A Statistician Shares the Best Things About Her Field

Tian Zheng, the Statistics department chair, is developing innovative tools to confront climate change and the opioid epidemic.

April 18, 2024

Tian Zheng first came to Columbia as a doctoral student in 1998. She joined the faculty in 2002, and became chair of the statistics department in 2019. She’s the first female professor to hold that title. This week, the American Association for the Advancement of Science named Zheng a fellow, one of the highest honors for science researchers.

On the occasion, Columbia News caught up with Zheng to discuss her ongoing work as chair of the statistics department, the projects she’s working on beyond the classroom, and how artificial intelligence is changing the field.

What’s currently under way in the statistics department?

The department is prioritizing efforts to focus on the statistical foundations of artificial intelligence, machine learning and data science, through faculty hiring, curriculum development, and collaboration with other departments, centers and institutes. Our faculty collaborate broadly across Columbia from Astronomy, Neural Science, Biology, to Political Science and Journalism. We have an innovative Applied Statistics minor that offers applied data science skills to undergraduates in any majors. One of my passions is the integration of research and education. We are introducing more research-related learning experiences into our curriculum, from undergraduate seminars, project-based learning, to mentored research and summer research experiences. AI is a topic being discussed in every Statistics department. We are no exception. How should we leverage AI in our teaching? How should we teach Statistical Thinking for a data-rich society? How can we inspire and train the next generation of statistical researchers who will work on problems important for making AI algorithms trustworthy such as algorithmic fairness, causal inference, differential privacy, and so on? How can we maximize the use of AI to accelerate scientific discovery? Those questions will define the future, so they’re top of mind for us now.

Are there any projects beyond your work as department chair that you’re particularly excited about right now?

There are a few. One is my role in Learning the Earth with Artificial Intelligence and Physics, also known as LEAP, a National Science Foundation (NSF) Science and Technology Center.

LEAP’s mission is to improve climate projection by merging physical models with machine learning. This requires better syncing the work that climate scientists and data scientists are doing. I’m one of the co-principal investigators of the group, and my job is to drive convergence between the two disciplines.

I’m also, through LEAP, working with climate scientists to develop new machine learning algorithms for studying interesting, data-intensive problems.

What’s an example of a problem you’re working on?

One that I’m working on now is a survey study of machine learning methods used in climate modeling to identify common foundations, shared workflows, and open statistical challenges. I am leading a team of statistics students in reviewing the use of machine learning in recent climate science literature. What we’re basically looking for are unified ways to translate tasks and problems in climate modeling into machine learning problems. The goal is to develop rigorous statistical frameworks and standard work flows so that we can make the deployment of machine learning in scientific research more efficient and more reproducible.

Are there any major projects you’re working on, beyond LEAP?
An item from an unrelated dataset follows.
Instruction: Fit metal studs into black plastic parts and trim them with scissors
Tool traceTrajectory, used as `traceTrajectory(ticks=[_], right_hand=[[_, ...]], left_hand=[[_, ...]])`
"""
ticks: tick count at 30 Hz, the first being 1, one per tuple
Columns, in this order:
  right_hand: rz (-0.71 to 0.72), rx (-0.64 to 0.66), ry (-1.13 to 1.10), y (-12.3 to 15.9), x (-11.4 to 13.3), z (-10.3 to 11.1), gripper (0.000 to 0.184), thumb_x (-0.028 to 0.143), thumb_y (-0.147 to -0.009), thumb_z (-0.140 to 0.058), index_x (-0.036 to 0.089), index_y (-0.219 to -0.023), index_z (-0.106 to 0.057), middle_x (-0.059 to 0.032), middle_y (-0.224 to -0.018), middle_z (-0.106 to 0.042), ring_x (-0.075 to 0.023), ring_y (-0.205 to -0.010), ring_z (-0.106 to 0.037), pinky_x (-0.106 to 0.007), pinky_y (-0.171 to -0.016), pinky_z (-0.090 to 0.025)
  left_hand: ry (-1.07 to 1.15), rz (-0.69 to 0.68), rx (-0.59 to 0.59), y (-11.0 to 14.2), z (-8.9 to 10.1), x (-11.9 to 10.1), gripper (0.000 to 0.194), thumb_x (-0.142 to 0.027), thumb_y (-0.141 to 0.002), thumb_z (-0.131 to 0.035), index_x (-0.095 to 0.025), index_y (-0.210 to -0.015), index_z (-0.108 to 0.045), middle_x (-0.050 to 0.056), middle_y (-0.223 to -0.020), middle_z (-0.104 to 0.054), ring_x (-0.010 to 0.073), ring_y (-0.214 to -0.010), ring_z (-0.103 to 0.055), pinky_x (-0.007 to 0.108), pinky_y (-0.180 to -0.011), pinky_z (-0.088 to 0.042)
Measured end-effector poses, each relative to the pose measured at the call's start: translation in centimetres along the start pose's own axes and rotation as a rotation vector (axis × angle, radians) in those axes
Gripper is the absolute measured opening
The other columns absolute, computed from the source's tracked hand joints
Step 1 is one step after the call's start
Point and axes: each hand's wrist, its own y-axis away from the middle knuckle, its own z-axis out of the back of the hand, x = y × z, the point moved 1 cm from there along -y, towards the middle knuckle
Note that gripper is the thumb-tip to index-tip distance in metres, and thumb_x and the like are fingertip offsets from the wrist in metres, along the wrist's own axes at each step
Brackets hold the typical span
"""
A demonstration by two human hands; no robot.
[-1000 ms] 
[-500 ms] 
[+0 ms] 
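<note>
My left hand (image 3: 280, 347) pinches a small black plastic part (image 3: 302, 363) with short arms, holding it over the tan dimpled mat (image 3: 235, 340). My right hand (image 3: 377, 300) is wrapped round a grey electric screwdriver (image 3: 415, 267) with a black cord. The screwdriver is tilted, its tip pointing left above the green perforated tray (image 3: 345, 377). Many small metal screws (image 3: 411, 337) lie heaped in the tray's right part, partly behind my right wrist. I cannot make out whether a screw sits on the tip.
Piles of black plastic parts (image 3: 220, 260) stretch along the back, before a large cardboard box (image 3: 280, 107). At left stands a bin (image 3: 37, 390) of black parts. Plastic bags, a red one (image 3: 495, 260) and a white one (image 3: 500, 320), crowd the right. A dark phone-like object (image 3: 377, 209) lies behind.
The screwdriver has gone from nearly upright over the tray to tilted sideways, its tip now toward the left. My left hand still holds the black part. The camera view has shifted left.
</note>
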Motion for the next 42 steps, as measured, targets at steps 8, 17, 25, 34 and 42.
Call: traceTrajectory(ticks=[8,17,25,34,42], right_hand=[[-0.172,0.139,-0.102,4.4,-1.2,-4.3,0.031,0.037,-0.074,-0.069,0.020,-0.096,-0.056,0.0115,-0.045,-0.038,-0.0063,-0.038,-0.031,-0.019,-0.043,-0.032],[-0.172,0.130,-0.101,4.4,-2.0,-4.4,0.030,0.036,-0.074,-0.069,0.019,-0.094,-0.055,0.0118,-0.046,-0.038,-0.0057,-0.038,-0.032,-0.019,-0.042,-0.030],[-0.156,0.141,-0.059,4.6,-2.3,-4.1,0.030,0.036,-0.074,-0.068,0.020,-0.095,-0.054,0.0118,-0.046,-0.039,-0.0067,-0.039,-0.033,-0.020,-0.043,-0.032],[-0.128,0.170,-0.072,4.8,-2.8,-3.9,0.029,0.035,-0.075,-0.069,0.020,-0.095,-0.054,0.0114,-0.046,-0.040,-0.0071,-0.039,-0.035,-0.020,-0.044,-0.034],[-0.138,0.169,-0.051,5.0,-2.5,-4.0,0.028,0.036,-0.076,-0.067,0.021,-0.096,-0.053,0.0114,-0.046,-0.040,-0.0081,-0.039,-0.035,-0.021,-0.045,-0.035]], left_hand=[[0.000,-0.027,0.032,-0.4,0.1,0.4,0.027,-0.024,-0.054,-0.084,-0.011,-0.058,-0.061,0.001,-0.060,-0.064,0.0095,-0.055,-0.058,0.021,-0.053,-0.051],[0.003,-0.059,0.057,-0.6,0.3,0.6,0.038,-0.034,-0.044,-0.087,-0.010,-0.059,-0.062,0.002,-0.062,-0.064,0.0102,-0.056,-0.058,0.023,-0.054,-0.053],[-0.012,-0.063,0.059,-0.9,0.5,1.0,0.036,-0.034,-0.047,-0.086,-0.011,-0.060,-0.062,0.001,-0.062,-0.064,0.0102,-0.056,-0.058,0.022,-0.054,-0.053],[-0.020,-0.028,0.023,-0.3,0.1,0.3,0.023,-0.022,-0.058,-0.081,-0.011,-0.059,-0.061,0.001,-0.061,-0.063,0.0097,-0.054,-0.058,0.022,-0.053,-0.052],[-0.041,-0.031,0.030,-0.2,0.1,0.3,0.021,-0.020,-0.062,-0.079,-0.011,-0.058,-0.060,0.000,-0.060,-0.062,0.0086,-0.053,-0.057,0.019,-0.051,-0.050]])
I’m collaborating with Nabila El-Bassel, a University Professor of social work, on an effort to use AI to better understand fatal overdose and to combat drug abuse. We’re introducing AI into her important work, building on a project she and I did together estimating the prevalence of opioid use disorder using the multiple sources of noisy and incomplete data. The most challenging and interesting aspect of this collaboration is integrating rigorous statistical research design with the power of artificial intelligence technologies to derive interpretable and actionable insights.

When did your work start incorporating machine learning?

There’s a very blurred line between machine learning, artificial intelligence and statistics. My Ph.D. dissertation was about developing innovative statistical strategies to identify important genetic variants for complex diseases. Nowadays, that would be called machine learning. At the time, it was just called statistical genetics.

Even my undergraduate thesis in Applied Mathematics was about using statistical models to analyze sound waves for a classifier of the syllables in spoken words. Nowadays we might have called that AI.

Have you always been interested in using statistics to help address social problems, like climate and the opioid epidemic?

There’s a famous saying in statistics that the best thing about being a statistician is that you get to play in everybody else’s backyard. As statisticians, we get to collaborate with all kinds of researchers and develop generally applicable research in multiple domains.

One yardstick I think is useful when I’m working on a project is: Could I explain this to a child? I thought of that a few years ago when my kids were younger, and I felt that if I could explain something to them in a way that their generation could appreciate, and understand what the use of the research was to society, it probably meant my research would have real impact.

Did you expect to stay at Columbia when you first came here in 1998?

The reason for my staying is in many ways due to the two body problem: My husband also has a PhD and there weren’t that many places where both of us could have a successful career. New York was one of them. I’m happy to be here.